**Activity:** How many of the lines below hold the word "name"? Answer only with the number.

**Material supplied:**
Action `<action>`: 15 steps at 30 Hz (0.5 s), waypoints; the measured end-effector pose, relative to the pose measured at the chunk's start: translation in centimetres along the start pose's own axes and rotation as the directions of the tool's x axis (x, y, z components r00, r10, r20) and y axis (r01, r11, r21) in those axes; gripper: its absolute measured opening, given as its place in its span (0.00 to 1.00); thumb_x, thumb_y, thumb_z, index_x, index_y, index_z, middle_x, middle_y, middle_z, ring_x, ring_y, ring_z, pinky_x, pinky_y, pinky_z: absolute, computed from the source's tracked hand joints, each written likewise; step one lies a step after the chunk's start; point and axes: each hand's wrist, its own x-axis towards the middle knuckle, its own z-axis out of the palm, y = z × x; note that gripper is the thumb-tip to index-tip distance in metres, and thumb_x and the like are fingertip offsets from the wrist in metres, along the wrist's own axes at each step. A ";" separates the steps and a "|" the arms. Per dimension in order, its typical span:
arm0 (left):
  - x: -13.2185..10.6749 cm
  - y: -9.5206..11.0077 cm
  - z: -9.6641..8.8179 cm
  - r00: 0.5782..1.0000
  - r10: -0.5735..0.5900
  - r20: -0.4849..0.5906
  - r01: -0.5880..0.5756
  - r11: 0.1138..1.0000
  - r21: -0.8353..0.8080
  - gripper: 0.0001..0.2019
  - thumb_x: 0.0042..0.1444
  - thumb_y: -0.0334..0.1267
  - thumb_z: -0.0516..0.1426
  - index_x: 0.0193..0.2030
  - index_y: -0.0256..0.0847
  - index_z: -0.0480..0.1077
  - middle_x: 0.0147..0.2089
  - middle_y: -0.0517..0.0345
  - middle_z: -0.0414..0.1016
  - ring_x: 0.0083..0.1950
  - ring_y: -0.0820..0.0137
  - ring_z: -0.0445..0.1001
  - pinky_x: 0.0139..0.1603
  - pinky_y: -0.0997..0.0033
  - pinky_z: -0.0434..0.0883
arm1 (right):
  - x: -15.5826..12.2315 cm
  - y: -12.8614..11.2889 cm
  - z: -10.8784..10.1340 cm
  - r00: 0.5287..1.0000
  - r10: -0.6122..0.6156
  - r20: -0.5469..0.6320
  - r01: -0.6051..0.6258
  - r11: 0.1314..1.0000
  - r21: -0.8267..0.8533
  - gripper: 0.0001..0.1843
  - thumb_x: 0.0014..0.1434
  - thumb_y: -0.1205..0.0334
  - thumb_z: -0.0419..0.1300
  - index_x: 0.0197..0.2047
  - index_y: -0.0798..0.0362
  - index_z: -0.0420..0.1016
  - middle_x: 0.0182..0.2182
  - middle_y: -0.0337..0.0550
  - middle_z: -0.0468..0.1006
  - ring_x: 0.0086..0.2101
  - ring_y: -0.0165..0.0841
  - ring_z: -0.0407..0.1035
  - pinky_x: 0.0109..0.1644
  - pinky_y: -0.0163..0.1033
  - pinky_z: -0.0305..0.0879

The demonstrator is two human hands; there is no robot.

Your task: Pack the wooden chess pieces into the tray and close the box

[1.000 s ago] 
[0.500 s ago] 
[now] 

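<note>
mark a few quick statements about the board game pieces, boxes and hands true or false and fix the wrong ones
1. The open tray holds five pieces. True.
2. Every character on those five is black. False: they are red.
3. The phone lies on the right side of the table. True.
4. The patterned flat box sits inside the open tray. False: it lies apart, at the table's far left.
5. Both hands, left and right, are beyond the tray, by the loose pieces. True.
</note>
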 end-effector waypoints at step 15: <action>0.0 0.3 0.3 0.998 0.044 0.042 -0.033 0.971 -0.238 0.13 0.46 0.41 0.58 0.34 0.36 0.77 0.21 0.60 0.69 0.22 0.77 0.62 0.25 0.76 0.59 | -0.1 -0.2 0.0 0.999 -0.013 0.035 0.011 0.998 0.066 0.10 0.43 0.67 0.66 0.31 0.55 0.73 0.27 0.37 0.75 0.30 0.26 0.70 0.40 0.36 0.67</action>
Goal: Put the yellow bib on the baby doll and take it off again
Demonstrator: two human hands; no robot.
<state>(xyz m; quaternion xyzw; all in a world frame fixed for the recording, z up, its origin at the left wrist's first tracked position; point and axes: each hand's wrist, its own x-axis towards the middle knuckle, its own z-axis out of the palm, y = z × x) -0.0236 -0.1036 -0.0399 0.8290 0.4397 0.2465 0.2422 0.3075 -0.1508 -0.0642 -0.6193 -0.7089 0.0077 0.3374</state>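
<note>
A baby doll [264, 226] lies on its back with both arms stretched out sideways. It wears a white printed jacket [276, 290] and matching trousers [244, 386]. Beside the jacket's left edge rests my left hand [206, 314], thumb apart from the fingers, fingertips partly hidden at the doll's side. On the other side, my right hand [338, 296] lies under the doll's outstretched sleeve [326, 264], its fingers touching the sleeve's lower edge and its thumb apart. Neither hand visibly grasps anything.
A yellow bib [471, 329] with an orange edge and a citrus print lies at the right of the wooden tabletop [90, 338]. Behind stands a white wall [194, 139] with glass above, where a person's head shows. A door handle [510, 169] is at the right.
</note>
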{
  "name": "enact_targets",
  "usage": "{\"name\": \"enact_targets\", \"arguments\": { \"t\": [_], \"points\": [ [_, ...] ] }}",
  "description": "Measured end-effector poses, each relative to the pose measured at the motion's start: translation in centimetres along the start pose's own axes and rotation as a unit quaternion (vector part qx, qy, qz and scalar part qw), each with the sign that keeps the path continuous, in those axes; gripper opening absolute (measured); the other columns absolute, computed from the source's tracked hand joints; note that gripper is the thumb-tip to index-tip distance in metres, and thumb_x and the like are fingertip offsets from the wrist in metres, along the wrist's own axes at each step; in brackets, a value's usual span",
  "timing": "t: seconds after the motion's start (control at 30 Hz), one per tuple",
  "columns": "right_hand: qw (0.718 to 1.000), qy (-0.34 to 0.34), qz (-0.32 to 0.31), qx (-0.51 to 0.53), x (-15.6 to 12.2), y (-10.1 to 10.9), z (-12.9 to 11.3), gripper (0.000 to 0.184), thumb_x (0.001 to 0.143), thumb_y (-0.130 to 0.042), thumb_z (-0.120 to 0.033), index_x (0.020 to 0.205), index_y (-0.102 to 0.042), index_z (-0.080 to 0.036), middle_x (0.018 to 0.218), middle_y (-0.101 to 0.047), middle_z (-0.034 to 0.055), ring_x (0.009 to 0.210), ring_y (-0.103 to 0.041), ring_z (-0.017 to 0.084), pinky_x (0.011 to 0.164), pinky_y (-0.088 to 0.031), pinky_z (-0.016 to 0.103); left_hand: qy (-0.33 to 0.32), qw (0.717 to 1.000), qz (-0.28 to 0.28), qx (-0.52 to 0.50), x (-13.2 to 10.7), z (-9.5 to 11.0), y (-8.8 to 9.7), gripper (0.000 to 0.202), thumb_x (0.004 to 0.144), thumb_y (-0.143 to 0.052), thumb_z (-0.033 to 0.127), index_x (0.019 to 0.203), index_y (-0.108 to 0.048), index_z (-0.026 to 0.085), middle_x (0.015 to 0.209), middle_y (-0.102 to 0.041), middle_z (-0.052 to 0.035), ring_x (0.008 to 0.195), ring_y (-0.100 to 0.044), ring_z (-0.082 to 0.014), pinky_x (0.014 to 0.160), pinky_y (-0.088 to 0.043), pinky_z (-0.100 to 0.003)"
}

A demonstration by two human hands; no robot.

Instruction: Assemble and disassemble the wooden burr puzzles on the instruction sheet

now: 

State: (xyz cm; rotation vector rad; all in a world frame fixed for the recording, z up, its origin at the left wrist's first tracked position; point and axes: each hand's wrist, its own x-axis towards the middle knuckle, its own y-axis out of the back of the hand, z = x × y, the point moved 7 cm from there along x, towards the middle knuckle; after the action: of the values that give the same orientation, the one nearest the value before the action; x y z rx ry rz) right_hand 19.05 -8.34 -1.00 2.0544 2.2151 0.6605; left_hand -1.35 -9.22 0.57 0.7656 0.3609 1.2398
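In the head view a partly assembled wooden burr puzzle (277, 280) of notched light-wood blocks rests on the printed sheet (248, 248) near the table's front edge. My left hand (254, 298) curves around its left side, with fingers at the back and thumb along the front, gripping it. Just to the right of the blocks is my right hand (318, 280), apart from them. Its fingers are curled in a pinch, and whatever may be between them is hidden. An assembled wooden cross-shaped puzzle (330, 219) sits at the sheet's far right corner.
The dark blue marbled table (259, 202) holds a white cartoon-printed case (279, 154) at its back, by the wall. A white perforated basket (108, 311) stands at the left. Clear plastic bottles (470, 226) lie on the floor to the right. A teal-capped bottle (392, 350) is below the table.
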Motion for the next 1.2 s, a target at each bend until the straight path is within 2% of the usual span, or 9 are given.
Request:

**Expected answer:** 2